A ex-presidente interina da Bolívia, Jeanine Áñez, divulgou nesta terça-feira, 23, uma carta de sete páginas escrita à mão em que afirma estar sendo vítima de torturas e abusos na prisão. Logo no início do texto, que foi compartilhado nas redes sociais da política, Áñez chama o governo do atual presidente Luis Arce de “ditadura“. “Essa é uma luta pela democracia, e vamos com ela até o fim”, escreveu. “Eu sou mais uma [vítima], mas estou serena e aguentando enquanto meu corpo deixar.” Sobre a acusação de que ela teria planejado um golpe de estado contra o ex-presidente Evo Morales, Áñez escreveu: “Hoje a ditadura quer me atribuir crimes que eu não cometi. Nunca fui terrorista. Assumi a presidência pela sucessão constitucional, para pacificar a Bolívia. Não houve golpe, houve fraude”. A ex-presidente interina também denuncia um suposto descaso com o seu estado de saúde. “Levaram minha liberdade e agora atentam contra minha saúde. Decidiram não deixar que eu fosse examinada por médicos independentes.
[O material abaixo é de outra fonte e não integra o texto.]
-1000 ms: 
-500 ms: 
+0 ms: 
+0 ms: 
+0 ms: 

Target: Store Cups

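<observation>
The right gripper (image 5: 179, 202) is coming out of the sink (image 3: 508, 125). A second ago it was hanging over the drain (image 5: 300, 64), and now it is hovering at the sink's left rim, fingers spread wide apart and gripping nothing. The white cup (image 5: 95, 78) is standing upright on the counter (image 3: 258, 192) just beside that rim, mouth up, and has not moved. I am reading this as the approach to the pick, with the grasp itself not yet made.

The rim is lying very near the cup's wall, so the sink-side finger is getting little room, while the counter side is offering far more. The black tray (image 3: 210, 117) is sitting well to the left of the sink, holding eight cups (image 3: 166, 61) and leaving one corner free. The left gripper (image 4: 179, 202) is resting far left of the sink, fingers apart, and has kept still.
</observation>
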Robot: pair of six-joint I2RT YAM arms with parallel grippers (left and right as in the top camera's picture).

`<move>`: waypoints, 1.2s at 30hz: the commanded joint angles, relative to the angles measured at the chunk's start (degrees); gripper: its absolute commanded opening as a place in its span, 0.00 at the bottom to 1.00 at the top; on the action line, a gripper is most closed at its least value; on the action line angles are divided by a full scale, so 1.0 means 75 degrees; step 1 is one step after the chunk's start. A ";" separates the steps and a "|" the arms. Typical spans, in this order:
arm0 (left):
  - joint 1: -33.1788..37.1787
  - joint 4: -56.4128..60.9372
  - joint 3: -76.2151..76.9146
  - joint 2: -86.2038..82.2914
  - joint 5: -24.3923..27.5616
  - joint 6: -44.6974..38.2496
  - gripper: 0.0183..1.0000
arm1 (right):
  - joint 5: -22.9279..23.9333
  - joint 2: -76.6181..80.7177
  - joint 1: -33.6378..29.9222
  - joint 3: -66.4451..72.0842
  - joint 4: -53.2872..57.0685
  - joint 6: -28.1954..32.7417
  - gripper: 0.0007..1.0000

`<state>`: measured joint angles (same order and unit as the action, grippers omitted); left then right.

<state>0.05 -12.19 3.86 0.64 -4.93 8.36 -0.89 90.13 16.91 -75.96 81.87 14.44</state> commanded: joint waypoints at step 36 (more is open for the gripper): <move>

Mesmo indo contra uma ordem judicial que pede meu traslado imediato para uma clínica”, afirmou.

Jeanine Áñez está se referindo ao fato da Justiça da Bolívia ter autorizado sua transferência para uma clínica na última sexta-feira, 19, decisão que foi anulada no dia seguinte sob o argumento de que um outro presídio possuía estrutura médica suficiente para acompanhar a saúde da política. Ela foi então transferida Centro de Orientação Feminina de Obrajes para a penitenciária de Miraflores, ambos em La Paz. “Eu não confio nos médicos do governo, eles são parte desse sistema de abusos e repressão. Eles já mostraram que estão dispostos a pôr minha vida em risco. Se algo acontecer com minha saúde, eu responsabilizo a: Luis Arce, Eduardo del Castillo, Jhonny Aguilera, Iván Lima, e autoridades do regime penitenciário”, completou. Anteriormente, o presidente da Assembleia Permanente dos Direitos Humanos da Bolívia, Amparo Carjaval, relatou que a política está em “estado de isolamento” e se pergunta “o porquê de comer”. Além disso, a advogada Norka Cuéllar disse que Áñez sofreu um desmaio causado por um aumento na pressã e teve que receber oxigênio suplementar.